He kissed her. "Come on, let's go to the Union Hall. I want to interview some people about what's happened. The faster we get this down, the faster I can get it to the newspapers."



"We'll go after I've driven you to a doctor."

"You are going to drive in town? With other cars on the road? With pedestrians in the street?"

"Please?" she asked softly, running her finger down his cheek.

"Yes," he said. "Yes."

Author's Note.

I have based the people and events in this book on history more directly than I have in any of my previous novels.

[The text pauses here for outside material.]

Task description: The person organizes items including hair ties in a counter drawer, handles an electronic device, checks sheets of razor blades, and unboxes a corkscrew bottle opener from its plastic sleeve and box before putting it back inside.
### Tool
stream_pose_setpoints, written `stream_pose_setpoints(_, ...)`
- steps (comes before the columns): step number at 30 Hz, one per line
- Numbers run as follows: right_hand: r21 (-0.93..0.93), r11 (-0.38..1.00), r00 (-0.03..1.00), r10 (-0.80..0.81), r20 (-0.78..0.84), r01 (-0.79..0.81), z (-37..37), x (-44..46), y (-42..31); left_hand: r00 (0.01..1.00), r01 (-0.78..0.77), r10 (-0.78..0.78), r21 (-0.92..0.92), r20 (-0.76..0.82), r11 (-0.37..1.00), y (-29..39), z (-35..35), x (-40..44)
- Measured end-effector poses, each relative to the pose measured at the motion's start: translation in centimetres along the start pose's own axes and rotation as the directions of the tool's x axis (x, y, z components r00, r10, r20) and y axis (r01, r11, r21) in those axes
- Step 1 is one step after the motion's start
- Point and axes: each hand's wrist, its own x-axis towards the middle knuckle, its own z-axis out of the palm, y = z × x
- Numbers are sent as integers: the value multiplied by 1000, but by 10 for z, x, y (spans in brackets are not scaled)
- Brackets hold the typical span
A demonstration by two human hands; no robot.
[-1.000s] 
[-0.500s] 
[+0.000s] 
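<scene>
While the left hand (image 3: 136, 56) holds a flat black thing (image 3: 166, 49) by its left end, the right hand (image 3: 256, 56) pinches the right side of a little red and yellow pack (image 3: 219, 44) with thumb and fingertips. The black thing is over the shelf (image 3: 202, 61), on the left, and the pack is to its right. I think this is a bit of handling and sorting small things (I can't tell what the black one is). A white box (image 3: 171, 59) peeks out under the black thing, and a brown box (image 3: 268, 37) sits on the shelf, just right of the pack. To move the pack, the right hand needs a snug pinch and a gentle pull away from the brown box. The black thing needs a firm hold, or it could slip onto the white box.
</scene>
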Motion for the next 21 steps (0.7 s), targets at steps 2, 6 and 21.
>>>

Dr. Henry R. Montgomery is based on Dr. Carleton Parker, a professor of economics who trained in Germany. Dr. Parker was a man who cared: he cared about his students, he cared about the way people were treated by their employers. While he was in school, he spent summers working in mines all over the world to get firsthand knowledge of labor and laborers. After graduating with honors, he returned to the United States where he wrote about and taught against the horrors that were visited upon non-unionized workers.

Dr. Parker hoped that the labor problems of the workers could be solved without violence, but the IWW, the International Workers of the World, the Wobblies as they were called, believed that violence was the only way to get the world's attention. Several men, and whether they were true martyrs willing to die for a cause or just plain crazy no one knows, went from one place of abuse to another and incited downtrodden workers to revolt in protest. Unfortunately, they seemed to have been right because, when blood was shed, the world looked and listened and eventually did something.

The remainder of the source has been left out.